All entries below are to be reproduced exactly.
• • • • • • •
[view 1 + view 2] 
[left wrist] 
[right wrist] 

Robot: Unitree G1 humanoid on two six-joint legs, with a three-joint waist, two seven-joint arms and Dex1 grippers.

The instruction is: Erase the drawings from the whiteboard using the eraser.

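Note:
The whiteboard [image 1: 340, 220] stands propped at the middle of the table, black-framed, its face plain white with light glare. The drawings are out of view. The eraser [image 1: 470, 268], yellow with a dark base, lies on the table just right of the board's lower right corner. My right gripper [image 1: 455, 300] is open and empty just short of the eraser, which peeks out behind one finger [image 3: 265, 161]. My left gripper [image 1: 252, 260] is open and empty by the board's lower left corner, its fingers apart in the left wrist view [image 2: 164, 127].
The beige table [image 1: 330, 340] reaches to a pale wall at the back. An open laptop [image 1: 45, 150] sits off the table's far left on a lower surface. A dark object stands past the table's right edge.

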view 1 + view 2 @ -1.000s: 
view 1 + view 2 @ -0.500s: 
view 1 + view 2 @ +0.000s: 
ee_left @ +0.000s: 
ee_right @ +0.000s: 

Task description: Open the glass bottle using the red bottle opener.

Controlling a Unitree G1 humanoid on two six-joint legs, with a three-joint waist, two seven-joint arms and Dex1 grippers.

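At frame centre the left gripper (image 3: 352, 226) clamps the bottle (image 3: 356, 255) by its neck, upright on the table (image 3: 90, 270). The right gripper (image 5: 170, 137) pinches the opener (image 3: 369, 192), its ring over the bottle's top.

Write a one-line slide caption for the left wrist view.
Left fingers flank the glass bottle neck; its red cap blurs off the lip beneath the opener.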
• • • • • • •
Solution to the problem:
[view 1 + view 2] 
[left wrist] 
[right wrist] 

Robot: Unitree G1 humanoid on two six-joint legs, with a three-joint waist, two seven-joint arms and Dex1 grippers.

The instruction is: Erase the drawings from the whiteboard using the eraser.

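Note:
The whiteboard [image 1: 340, 220] stands propped at the middle of the table, black-framed, its face plain white with light glare. The drawings are out of view. The eraser [image 1: 470, 268], yellow with a dark base, lies on the table just right of the board's lower right corner. My right gripper [image 1: 455, 300] is open and empty just short of the eraser, which peeks out behind one finger [image 3: 265, 161]. My left gripper [image 1: 252, 260] is open and empty by the board's lower left corner, its fingers apart in the left wrist view [image 2: 164, 127].
The beige table [image 1: 330, 340] reaches to a pale wall at the back. An open laptop [image 1: 45, 150] sits off the table's far left on a lower surface. A dark object stands past the table's right edge.
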
view 1 + view 2 @ -1.000s: 
view 1 + view 2 @ -0.500s: 
view 1 + view 2 @ +0.000s: 
ee_left @ +0.000s: 
ee_right @ +0.000s: 

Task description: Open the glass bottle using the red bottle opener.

Controlling a Unitree G1 humanoid on two six-joint legs, with a three-joint waist, two seven-joint arms and Dex1 grippers.

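At frame centre the left gripper (image 3: 352, 226) clamps the bottle (image 3: 356, 255) by its neck, upright on the table (image 3: 90, 270). The right gripper (image 5: 170, 137) pinches the opener (image 3: 369, 192), its ring over the bottle's top.

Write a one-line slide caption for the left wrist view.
Left fingers flank the glass bottle neck; its red cap blurs off the lip beneath the opener.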

The exercise was answered completely.